What follows next is more complicated. The measure establishes a special 12-member bipartisan committee to draft legislation to find up to $1.5 trillion more in deficit reductions for a vote later this year. These additional cuts are likely to come from so-called mandatory programs such as federal retirement benefits, farm subsidies, Medicare, and Medicaid. The savings would be matched by a further increase in the borrowing cap.
There’s no guarantee the committee, to be evenly split between the warring parties, will agree on such legislation. But there are powerful incentives to do so, because more budget gridlock would trigger a crippling round of automatic cuts across much of the budget, including Pentagon coffers.
The details of the final bill were still sketchy as of press time. But a source on Capitol Hill said it was possible that, if the committee fails to reach agreement on the second wave of reductions and across-the-board cuts kick in, K-12 nondiscretionary education funding could be cut by as much as $3 billion each year from 2013 to 2021. It was unclear how higher-education funding would be affected.
The bill’s passage caps a long, difficult battle between Tea Party-powered House Republicans and President Obama—with House Speaker John Boehner caught in the middle more than once.
After months of fiercely partisan struggle, the House’s top Republican and Democratic leaders swung behind the bill, ratifying a deal sealed July 31 with a late-night phone call from Boehner to Obama.
“I’m not happy with it,” House Minority Leader Nancy Pelosi, D-Calif., said. “But I’m proud of some of the accomplishments in it.
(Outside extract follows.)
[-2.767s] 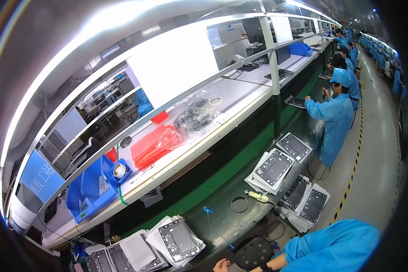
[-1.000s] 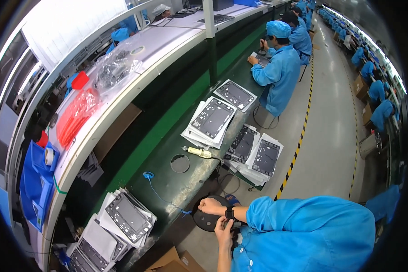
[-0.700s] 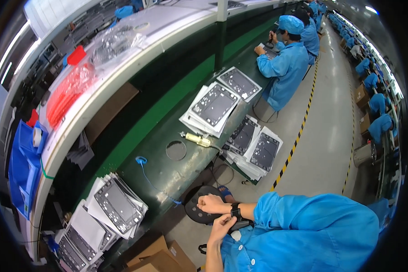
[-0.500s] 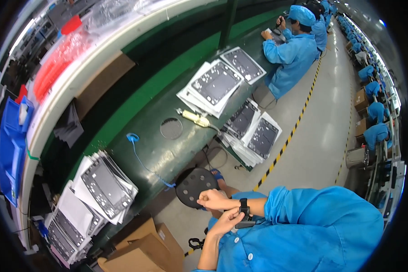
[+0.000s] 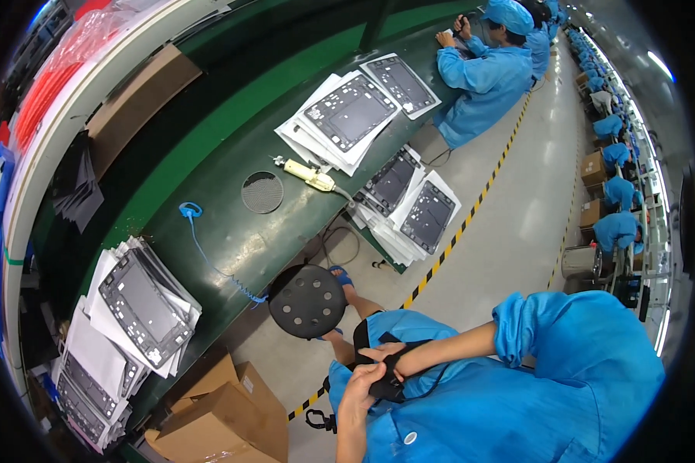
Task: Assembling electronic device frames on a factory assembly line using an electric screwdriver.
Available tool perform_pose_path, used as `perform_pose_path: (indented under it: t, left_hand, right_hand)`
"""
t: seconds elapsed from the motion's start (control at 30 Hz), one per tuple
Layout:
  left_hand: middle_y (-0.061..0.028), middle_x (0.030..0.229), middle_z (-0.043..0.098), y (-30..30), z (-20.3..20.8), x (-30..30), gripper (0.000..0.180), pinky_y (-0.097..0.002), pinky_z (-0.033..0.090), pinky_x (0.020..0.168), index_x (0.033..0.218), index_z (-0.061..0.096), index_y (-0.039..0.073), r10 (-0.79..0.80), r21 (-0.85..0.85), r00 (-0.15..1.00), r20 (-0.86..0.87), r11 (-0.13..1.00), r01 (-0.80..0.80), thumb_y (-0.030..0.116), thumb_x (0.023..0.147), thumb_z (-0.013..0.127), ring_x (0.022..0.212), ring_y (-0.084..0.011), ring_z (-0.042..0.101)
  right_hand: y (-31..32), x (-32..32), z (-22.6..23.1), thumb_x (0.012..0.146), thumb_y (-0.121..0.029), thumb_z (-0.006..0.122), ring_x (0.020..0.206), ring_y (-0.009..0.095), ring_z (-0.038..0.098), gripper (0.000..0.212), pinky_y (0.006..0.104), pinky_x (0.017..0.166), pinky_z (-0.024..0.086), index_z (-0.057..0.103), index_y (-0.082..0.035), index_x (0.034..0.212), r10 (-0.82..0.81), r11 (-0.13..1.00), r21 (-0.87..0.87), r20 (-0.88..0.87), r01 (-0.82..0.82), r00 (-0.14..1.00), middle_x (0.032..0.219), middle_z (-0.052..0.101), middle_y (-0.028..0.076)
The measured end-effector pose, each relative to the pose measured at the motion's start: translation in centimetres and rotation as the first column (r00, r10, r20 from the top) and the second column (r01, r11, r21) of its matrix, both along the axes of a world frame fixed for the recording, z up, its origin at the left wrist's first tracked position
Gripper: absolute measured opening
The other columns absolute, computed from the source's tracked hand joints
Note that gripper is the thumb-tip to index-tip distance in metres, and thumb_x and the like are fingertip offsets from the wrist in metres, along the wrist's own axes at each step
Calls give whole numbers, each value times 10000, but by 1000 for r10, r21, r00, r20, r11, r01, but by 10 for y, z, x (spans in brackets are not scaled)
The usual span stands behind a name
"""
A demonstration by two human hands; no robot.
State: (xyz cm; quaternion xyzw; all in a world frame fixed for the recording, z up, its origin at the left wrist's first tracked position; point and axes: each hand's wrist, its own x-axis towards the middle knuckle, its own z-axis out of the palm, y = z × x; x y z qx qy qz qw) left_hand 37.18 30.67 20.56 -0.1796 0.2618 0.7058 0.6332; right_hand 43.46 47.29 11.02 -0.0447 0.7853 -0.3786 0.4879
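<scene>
Over my lap, my left hand [image 5: 362, 387] is closed on the edge of a soft-looking black strap-like thing [image 5: 388, 386]. My right hand [image 5: 386, 353] reaches in from the right, with the black thing lying against its palm and wrist. Its visible fingers are stretched out; the rest are covered. A thin dark cord runs from the black thing along my blue smock [image 5: 471, 393]. A black loop with a buckle [image 5: 320, 420] shows beside my left forearm.
A green workbench [image 5: 232, 224] carries stacked dark panels with paper sheets [image 5: 351, 112], another such stack [image 5: 150, 309], a yellow hand tool [image 5: 309, 176], a round mesh [image 5: 262, 191] and a blue coiled cord [image 5: 208, 258]. Nearby are a black stool [image 5: 307, 301], a cardboard box [image 5: 224, 424] and a co-worker [image 5: 490, 77].
My hands have moved down toward my lap. The black band and device seen on my right wrist are no longer distinct; a black strap-like thing now covers part of that hand. The view has shifted.
</scene>
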Motion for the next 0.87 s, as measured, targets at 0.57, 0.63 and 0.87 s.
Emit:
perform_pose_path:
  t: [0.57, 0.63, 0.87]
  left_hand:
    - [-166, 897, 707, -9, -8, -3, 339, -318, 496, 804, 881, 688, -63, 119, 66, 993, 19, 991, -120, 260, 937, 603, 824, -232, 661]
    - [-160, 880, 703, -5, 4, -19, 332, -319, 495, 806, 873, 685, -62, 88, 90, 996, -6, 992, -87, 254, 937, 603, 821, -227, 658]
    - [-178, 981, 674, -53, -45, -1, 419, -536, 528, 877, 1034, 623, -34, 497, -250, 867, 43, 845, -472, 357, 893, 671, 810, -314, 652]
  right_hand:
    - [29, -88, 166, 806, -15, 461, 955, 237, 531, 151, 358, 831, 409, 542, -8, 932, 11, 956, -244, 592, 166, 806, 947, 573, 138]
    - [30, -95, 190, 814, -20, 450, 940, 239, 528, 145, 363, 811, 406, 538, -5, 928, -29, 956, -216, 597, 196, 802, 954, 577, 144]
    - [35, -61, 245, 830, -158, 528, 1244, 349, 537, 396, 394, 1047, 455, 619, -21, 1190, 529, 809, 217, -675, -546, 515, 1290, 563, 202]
That’s why I’m voting for it.”
Much of the measure was negotiated on terms set by Boehner, which included a demand that any increase in the nation’s borrowing cap be matched by spending cuts at least as large.
While it also meets some demands made by Obama, including debt increases large enough to keep the government funded into 2013 and curbs on growth of the Pentagon budget, it fails to include a key sticking point for Democrats: tax increases on wealthy individuals and large corporations to help offset cuts.
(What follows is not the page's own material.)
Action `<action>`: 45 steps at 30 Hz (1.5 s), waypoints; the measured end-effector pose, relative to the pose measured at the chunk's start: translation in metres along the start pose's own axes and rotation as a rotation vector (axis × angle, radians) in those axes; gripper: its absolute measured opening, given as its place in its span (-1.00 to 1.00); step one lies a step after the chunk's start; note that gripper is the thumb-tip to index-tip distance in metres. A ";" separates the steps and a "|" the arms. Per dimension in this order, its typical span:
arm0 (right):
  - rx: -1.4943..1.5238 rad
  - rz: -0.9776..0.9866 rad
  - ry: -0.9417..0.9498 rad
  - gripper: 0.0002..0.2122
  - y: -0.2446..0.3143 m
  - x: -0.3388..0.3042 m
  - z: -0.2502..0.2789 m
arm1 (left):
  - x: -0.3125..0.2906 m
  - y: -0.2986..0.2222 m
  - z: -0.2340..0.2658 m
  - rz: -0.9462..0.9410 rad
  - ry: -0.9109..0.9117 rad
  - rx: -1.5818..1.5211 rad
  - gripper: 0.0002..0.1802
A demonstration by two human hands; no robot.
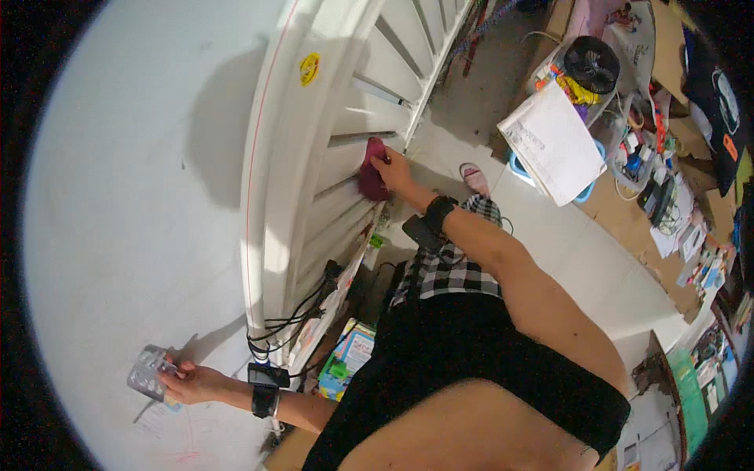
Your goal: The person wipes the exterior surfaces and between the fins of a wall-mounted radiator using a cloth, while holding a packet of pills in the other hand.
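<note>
My right hand [395, 173] is closed on a dark red cloth [374, 182], which lies against the slats of a white slatted panel [345, 118]. Low on the left, the fingers of my left hand [192, 383] curl round the edge of a see-through plastic piece [149, 369] in front of the pale wall [133, 196]. I cannot make out the exact kind of that piece, or whether it touches the wall. Both wrists wear black straps with small boxes.
Black cables [294, 323] hang at the panel's lower end, near a colourful box [349, 359]. On the right, a cluttered table holds an open notebook [554, 141], a black fan [591, 64] and baskets of small items. Pale floor tiles [542, 228] lie between.
</note>
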State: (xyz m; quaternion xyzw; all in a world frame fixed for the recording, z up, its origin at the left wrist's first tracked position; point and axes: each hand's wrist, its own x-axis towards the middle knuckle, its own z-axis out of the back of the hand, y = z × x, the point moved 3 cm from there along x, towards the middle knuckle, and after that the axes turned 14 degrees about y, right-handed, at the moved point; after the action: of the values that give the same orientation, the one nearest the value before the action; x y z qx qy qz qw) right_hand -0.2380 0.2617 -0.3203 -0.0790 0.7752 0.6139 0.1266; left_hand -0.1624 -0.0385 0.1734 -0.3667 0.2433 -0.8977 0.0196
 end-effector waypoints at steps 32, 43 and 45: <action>0.946 -0.694 0.339 -0.53 -0.037 -0.068 -0.083 | 0.001 -0.023 -0.034 0.086 0.017 -0.295 -0.65; -0.463 0.271 0.739 -0.55 0.039 -0.061 -0.035 | -0.001 -0.013 -0.012 0.123 0.132 -0.417 -0.85; -0.735 -0.014 0.870 -0.55 -0.007 -0.044 -0.027 | 0.000 -0.006 -0.008 -0.008 0.065 -0.187 -0.66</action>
State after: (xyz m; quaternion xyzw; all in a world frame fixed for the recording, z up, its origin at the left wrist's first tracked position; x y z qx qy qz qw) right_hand -0.1970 0.2326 -0.3088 -0.3685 0.4910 0.7532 -0.2362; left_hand -0.1671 -0.0296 0.1714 -0.3387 0.3251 -0.8826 -0.0260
Even though Obama strongly supported the measure, half of the House Democrats opposed it. Sixty-six conservative Republicans opposed the measure as well. Still, after storming the Capital in January, many junior House lawmakers opted to view the legislation through the prism of optimism.
“It’s about time that Congress come together and figure out a way to live within our means,” said Rep. Sean Duffy, R-Wis. “This bill is going to start that process, although it doesn’t go far enough.”
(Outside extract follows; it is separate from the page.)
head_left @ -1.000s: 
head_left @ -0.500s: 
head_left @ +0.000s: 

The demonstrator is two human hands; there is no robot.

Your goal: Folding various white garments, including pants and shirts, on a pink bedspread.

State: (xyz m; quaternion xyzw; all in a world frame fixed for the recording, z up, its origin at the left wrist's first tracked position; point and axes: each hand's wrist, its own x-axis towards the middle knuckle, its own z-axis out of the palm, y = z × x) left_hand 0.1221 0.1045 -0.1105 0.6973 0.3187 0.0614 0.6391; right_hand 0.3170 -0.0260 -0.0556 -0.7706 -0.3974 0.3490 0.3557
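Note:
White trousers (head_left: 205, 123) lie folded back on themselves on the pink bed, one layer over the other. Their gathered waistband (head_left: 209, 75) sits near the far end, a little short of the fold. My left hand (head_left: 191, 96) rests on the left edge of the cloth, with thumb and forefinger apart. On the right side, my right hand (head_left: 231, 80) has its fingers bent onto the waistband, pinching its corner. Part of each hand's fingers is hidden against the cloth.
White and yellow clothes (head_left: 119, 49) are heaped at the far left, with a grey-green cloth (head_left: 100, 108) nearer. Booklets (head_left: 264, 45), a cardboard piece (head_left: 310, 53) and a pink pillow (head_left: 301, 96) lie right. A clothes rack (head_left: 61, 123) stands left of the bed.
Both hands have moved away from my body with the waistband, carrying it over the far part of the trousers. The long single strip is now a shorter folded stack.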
Rep. Jan Schakowsky, D-Ill., said the Republicans got the better of the deal.
“Republicans intentionally created a crisis in order to get their way,” Schakowsky said. “This is the wrong medicine for a sick economy. This bill could increase unemployment, slow economic growth, and deepen already historic income inequality.”
In the Senate, support from Majority Leader Harry Reid, D-Nev., and GOP leader Mitch McConnell of Kentucky virtually guarantees the measure will receive the 60 votes required to pass on Aug. 2. The vote is set for noon, plenty of time to ship the measure up Pennsylvania Avenue to Obama. The administration has said that without the new borrowing authority, the government won’t be able to pay all its bills after Aug. 2.
Enactment of the measure would provide welcome closure for Obama, who has seen his poll numbers sag during the debt limit battle.
GOP presidential candidates such as Mitt Romney and Michele Bachmann issued statements opposing the legislation.
“As with any compromise, the outcome is far from satisfying,” Obama conceded in a video his re-election campaign sent to millions of Democrats.
In a tweet, the president was more positive: “The debt agreement makes a significant down payment to reduce the deficit—finding savings in both defense and domestic spending.”